• TASK GOAL:
After reading the data, copy it out in full and exactly.

• RECORDS FOR THIS EXERCISE:
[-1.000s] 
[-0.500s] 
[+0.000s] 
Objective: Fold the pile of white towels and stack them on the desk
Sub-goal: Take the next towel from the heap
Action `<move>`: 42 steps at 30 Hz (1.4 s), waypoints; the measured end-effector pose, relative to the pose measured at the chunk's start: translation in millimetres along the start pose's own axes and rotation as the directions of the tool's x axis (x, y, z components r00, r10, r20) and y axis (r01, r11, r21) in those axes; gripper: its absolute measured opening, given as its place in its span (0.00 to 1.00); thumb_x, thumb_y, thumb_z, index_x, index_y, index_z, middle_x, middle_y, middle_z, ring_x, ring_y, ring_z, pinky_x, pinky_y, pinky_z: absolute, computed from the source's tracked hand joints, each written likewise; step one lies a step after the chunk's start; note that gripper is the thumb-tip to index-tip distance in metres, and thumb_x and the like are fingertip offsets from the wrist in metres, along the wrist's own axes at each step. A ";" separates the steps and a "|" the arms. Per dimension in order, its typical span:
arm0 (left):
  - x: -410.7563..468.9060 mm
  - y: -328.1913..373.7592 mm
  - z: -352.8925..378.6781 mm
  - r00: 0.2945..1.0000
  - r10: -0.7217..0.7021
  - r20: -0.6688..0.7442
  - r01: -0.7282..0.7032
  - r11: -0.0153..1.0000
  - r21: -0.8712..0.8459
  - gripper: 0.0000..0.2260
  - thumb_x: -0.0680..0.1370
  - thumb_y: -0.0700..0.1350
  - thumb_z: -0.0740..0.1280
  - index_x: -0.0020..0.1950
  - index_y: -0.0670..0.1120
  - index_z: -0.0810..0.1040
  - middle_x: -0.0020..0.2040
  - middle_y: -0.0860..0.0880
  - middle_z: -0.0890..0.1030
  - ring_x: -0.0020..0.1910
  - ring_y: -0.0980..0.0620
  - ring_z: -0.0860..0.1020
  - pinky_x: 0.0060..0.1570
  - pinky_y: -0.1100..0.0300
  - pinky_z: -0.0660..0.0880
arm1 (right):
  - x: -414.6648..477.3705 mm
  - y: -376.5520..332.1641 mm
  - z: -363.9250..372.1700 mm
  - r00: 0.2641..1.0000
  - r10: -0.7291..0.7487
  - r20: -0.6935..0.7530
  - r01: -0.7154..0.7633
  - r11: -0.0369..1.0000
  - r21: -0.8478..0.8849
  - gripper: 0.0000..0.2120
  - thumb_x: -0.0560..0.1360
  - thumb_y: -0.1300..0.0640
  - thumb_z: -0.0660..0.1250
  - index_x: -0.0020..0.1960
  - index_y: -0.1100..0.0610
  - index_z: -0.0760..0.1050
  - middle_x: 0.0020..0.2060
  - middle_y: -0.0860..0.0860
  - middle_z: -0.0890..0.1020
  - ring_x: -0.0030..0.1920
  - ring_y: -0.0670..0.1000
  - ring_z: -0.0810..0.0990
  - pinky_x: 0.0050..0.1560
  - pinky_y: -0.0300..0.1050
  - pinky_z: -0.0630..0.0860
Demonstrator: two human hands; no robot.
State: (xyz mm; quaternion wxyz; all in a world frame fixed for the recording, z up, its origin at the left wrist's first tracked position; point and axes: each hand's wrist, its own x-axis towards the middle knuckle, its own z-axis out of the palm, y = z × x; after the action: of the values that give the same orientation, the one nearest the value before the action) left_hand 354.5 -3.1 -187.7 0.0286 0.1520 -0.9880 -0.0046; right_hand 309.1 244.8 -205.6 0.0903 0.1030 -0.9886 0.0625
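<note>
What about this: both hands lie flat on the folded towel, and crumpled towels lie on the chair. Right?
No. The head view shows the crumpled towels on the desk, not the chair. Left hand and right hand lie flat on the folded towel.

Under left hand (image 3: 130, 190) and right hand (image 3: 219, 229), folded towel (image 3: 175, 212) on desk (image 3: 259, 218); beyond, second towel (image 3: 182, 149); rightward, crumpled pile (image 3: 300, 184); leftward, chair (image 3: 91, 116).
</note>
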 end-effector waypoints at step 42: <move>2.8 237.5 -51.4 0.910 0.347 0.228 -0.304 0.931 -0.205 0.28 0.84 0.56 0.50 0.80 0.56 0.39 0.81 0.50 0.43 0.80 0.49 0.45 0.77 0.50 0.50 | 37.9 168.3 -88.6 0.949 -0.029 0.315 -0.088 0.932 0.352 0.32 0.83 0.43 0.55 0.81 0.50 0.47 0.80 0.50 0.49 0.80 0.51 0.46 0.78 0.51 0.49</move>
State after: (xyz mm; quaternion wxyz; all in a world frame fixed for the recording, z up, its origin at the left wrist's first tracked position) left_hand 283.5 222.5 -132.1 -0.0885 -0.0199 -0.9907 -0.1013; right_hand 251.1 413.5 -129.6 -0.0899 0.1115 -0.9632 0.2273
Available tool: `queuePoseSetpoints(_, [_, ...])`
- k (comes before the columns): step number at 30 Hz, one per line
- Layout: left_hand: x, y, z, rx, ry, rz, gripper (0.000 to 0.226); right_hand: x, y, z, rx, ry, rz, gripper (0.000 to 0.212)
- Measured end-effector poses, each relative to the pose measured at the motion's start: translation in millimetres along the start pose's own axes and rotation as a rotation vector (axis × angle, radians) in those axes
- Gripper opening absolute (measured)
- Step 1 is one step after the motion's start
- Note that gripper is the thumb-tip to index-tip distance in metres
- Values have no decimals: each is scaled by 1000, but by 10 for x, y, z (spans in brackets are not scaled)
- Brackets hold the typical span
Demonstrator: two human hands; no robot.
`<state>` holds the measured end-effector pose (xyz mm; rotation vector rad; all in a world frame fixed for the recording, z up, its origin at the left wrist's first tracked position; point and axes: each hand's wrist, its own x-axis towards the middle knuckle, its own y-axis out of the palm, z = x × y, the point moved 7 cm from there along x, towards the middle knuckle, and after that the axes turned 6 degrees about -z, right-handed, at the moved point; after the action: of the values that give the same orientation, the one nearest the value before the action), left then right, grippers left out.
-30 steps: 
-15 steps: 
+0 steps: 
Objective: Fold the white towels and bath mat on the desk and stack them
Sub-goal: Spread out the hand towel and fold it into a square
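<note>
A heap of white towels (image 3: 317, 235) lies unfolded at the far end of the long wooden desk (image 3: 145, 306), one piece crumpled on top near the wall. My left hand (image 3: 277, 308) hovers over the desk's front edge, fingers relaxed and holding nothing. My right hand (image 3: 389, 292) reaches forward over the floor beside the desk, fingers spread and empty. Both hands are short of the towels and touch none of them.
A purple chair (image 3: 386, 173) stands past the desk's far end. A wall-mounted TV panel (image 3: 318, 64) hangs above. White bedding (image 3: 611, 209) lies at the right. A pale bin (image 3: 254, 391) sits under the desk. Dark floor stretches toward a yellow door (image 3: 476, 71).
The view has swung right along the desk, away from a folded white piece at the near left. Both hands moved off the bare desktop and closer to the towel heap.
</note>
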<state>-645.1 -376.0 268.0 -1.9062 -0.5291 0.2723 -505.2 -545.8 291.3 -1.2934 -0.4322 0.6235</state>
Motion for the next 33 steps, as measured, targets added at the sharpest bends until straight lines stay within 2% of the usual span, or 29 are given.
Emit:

• WRITTEN ANSWER:
[-1.000s] 
[-0.500s] 
[+0.000s] 
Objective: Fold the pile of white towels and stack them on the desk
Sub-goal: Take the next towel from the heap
Action `<move>`: 42 steps at 30 Hz (1.4 s), waypoints; the measured end-effector pose, relative to the pose measured at the chunk's start: translation in millimetres along the start pose's own axes and rotation as the directions of the tool's x axis (x, y, z components r00, r10, r20) and y axis (r01, r11, r21) in those axes; gripper: its absolute measured opening, given as its place in its span (0.00 to 1.00); thumb_x, thumb_y, thumb_z, index_x, index_y, index_z, middle_x, middle_y, middle_z, ring_x, ring_y, ring_z, pinky_x, pinky_y, pinky_z: absolute, computed from the source's tracked hand joints, each written likewise; step one lies a step after the chunk's start; note that gripper is the thumb-tip to index-tip distance in metres, and thumb_x and the like are fingertip offsets from the wrist in metres, along the wrist's own axes at each step. A ";" separates the steps and a "|" the arms. Per dimension in order, its typical span:
arm0 (left):
  - x: -410.7563..468.9060 mm
  - y: -328.1913..373.7592 mm
  - z: -352.8925..378.6781 mm
  - r00: 0.2945..1.0000
  - r10: -0.7217..0.7021
  - r20: -0.6688..0.7442
  - r01: -0.7282..0.7032
  - r11: -0.0153..1.0000
  - r21: -0.8712..0.8459
  - gripper: 0.0000..0.2260
  - thumb_x: -0.0680..0.1370
  - thumb_y: -0.0700..0.1350
  - thumb_z: -0.0740..0.1280
  - index_x: -0.0020..0.1950
  - index_y: -0.0670..0.1120
  - index_z: -0.0810..0.1040
  - middle_x: -0.0020..0.2040
  - middle_y: -0.0860..0.0880
  - middle_z: -0.0890..0.1030
  - ring_x: -0.0020..0.1910
  - ring_y: -0.0980..0.0620
  - ring_z: -0.0860..0.1020
  - pinky_x: 0.0060..0.1570
  - pinky_y: -0.1100..0.0300
  - pinky_z: -0.0660..0.0880
arm1 (right):
  - x: -414.6648..477.3705 mm
  - y: -376.5520..332.1641 mm
  - z: -363.9250..372.1700 mm
  - r00: 0.2641..1.0000
  - r10: -0.7291..0.7487
  - r20: -0.6935..0.7530
  - r01: -0.7154..0.7633
  - r11: -0.0369..1.0000
  - r21: -0.8478..0.8849
  - gripper: 0.0000..0.2120
  - thumb_x: -0.0560..0.1360
  - thumb_y: -0.1300..0.0640
  - thumb_z: -0.0660..0.1250
  - index_x: -0.0020..0.1960
  - index_y: -0.1100..0.0610
  - index_z: -0.0760..0.1050
  - middle_x: 0.0020..0.2060
  - middle_y: -0.0860..0.0860
  - middle_z: -0.0890..0.1020
  - ring_x: -0.0030..0.1920
  - ring_y: -0.0670..0.1000
  - ring_z: -0.0810..0.0990
  - pinky_x: 0.0050..0.1560
  - pinky_y: -0.0300..0.1050
  - pinky_z: -0.0630..0.0860
Demonstrator: two human hands; no robot.
State: (xyz mm; quaternion wxyz; all in a world frame fixed for the recording, z up, its origin at the left wrist's first tracked position; point and axes: each hand's wrist, its own x-axis towards the middle knuckle, its own z-axis out of the palm, y = z × x; after the action: of the values that give the same orientation, the one nearest the value before the action) left_hand 354.5 -3.1 -187.7 0.0286 0.1520 -0.9880 -0.0046; right_hand 309.1 244.8 -205.6 0.0903 0.1030 -0.9886 0.0625
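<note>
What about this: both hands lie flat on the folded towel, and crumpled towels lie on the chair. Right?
No. The head view shows the crumpled towels on the desk, not the chair. Left hand and right hand lie flat on the folded towel.

Under left hand (image 3: 130, 190) and right hand (image 3: 219, 229), folded towel (image 3: 175, 212) on desk (image 3: 259, 218); beyond, second towel (image 3: 182, 149); rightward, crumpled pile (image 3: 300, 184); leftward, chair (image 3: 91, 116).
</note>
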 end-effector waypoints at step 42: <move>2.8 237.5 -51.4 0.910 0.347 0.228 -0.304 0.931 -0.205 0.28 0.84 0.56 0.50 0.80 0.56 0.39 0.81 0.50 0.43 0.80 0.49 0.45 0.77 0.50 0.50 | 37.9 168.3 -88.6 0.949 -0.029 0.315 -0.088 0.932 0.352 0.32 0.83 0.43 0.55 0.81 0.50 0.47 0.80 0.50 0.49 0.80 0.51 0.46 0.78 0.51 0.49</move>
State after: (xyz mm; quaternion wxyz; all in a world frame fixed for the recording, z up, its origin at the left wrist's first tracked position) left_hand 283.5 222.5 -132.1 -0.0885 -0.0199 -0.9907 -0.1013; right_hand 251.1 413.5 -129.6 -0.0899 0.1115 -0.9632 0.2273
Available tool: `queuePoseSetpoints(_, [_, ...])`
- k (comes before the columns): step number at 30 Hz, one per line
- Layout: left_hand: x, y, z, rx, ry, rz, gripper (0.000 to 0.226); right_hand: x, y, z, rx, ry, rz, gripper (0.000 to 0.212)
- Measured end-effector poses, each relative to the pose measured at the motion's start: translation in millimetres along the start pose's own axes and rotation as a rotation vector (axis × angle, radians) in those axes
- Gripper opening absolute (measured)
- Step 1 is one step after the motion's start
- Note that gripper is the thumb-tip to index-tip distance in metres
- Values have no decimals: each is scaled by 1000, but by 10 for x, y, z (spans in brackets are not scaled)
- Brackets hold the typical span
Demonstrator: two human hands; no robot.
`<state>` holds the measured end-effector pose (xyz mm; rotation vector rad; all in a world frame fixed for the recording, z up, its origin at the left wrist's first tracked position; point and axes: each hand's wrist, its own x-axis towards the middle knuckle, its own y-axis out of the palm, z = x × y, the point moved 7 cm from there along x, towards the middle knuckle, and after that the axes turned 6 degrees about -z, right-handed, at the moved point; after the action: of the values that give the same orientation, the one nearest the value before the action), left then right, grippers left out.
-30 steps: 
-15 steps: 
+0 steps: 
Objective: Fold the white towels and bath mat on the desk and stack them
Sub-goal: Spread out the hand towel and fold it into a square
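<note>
A heap of white towels (image 3: 317, 235) lies unfolded at the far end of the long wooden desk (image 3: 145, 306), one piece crumpled on top near the wall. My left hand (image 3: 277, 308) hovers over the desk's front edge, fingers relaxed and holding nothing. My right hand (image 3: 389, 292) reaches forward over the floor beside the desk, fingers spread and empty. Both hands are short of the towels and touch none of them.
A purple chair (image 3: 386, 173) stands past the desk's far end. A wall-mounted TV panel (image 3: 318, 64) hangs above. White bedding (image 3: 611, 209) lies at the right. A pale bin (image 3: 254, 391) sits under the desk. Dark floor stretches toward a yellow door (image 3: 476, 71).
The view has swung right along the desk, away from a folded white piece at the near left. Both hands moved off the bare desktop and closer to the towel heap.
</note>
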<state>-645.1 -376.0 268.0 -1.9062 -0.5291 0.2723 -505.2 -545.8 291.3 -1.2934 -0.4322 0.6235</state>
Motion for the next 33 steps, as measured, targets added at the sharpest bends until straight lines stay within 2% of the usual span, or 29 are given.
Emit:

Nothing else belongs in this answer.